Personal information
- Full name: Harun Shakava
- Date of birth: 26 November 1992 (age 33)
- Place of birth: Kakamega, Kenya
- Height: 1.90 m (6 ft 3 in)
- Position: Centre-back

Senior career*
- Years: Team / Apps / (Gls)
- 0000–2013: Kakamega Homeboyz
- 2014–2019: Gor Mahia
- 2019–2021: Nkana
- 2021–2022: Gor Mahia
- 2022–2024: Kenya Police
- 2024: → Nzoia Sugar (loan)
- 2024–: Embakasi All Stars

International career
- 2015–2017: Kenya / 6 / (1)

= Haron Shakava =

Kenyan footballer (born 1992)

Harun Shakava (born 26 November 1992) is a Kenyan professional footballer who plays as a centre-back. He has represented the Kenya national football team and is best known for his spells with Gor Mahia, where he served as club captain.

==Club career==
Shakava began his senior career with Kakamega Homeboyz before joining Gor Mahia in 2014. He became a prominent member of the club's defence and later served as captain.
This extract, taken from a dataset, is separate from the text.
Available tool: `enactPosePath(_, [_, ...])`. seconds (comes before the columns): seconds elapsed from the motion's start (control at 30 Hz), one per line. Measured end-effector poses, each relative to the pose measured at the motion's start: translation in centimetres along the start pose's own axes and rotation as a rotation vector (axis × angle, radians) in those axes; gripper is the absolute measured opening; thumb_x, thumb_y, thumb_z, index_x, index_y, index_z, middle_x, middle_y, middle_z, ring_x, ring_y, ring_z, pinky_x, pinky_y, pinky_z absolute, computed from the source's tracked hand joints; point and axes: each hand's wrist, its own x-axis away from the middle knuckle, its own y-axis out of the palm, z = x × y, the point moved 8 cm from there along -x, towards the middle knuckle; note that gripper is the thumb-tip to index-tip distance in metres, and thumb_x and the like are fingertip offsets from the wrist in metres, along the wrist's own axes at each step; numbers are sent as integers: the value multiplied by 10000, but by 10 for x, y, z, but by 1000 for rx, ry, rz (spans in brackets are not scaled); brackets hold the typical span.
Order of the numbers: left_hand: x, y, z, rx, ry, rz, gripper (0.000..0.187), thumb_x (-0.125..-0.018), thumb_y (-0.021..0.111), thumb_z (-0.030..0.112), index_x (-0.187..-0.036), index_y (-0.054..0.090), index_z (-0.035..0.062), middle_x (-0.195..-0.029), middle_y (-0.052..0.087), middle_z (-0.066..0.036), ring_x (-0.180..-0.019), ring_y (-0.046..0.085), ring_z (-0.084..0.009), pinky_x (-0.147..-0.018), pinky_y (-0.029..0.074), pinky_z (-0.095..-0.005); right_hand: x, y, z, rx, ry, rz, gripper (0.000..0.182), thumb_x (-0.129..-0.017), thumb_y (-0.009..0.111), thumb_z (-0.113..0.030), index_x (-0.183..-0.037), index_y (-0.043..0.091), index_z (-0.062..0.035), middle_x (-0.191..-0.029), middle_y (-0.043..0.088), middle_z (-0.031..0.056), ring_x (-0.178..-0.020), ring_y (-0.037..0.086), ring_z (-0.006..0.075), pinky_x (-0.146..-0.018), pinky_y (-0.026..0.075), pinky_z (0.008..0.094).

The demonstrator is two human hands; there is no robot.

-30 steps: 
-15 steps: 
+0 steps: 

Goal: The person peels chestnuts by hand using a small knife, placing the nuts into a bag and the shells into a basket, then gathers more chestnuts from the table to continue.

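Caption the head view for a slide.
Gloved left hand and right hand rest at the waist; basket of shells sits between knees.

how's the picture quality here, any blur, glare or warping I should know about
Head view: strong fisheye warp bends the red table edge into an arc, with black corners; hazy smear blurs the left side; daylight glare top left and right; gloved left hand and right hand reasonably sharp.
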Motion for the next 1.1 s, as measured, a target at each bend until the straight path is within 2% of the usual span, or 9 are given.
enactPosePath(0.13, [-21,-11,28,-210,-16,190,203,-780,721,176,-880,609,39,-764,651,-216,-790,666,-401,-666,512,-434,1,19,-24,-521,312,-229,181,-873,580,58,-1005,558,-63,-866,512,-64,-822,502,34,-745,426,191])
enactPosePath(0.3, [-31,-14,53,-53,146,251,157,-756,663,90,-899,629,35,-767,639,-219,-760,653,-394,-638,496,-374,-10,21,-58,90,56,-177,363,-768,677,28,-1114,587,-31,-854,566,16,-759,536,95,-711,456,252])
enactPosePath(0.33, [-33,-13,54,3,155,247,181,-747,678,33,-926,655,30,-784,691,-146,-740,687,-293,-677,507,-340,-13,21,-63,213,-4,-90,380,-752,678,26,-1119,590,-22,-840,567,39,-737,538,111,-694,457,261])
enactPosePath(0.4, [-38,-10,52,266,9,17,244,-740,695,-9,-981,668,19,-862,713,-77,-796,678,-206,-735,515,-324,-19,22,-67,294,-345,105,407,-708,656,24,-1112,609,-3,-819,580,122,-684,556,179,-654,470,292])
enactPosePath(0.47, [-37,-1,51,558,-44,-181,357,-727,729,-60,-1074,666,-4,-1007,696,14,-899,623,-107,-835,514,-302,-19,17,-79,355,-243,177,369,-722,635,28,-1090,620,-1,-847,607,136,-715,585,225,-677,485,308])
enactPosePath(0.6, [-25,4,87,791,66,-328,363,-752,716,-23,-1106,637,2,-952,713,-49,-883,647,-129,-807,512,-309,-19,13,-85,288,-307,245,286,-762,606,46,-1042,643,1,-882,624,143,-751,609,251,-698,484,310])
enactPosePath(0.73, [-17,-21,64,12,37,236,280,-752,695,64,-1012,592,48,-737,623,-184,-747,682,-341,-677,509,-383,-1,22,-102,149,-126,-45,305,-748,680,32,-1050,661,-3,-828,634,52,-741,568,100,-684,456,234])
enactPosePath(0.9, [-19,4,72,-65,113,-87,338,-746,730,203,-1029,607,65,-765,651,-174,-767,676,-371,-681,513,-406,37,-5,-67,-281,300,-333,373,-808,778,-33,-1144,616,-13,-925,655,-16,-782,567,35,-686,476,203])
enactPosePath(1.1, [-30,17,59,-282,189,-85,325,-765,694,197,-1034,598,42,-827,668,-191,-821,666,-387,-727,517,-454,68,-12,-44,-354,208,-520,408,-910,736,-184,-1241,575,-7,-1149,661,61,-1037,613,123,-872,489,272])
In 2019, Shakava left Gor Mahia to join Zambian club Nkana. He later returned to Gor Mahia and was named club captain.

In February 2022, Shakava left Gor Mahia and joined Kenya Police.

During the 2023–24 season, he joined Nzoia Sugar on loan from Kenya Police.

In October 2024, Shakava joined FKF Division Two side Embakasi All Stars.

==International career==
Shakava made his debut for the Kenya national team on 4 July 2015, in a second-leg match of the 2016 African Nations Championship qualification against Ethiopia. The match ended in a 0–0 draw, with Kenya being eliminated after losing the first leg 2–0.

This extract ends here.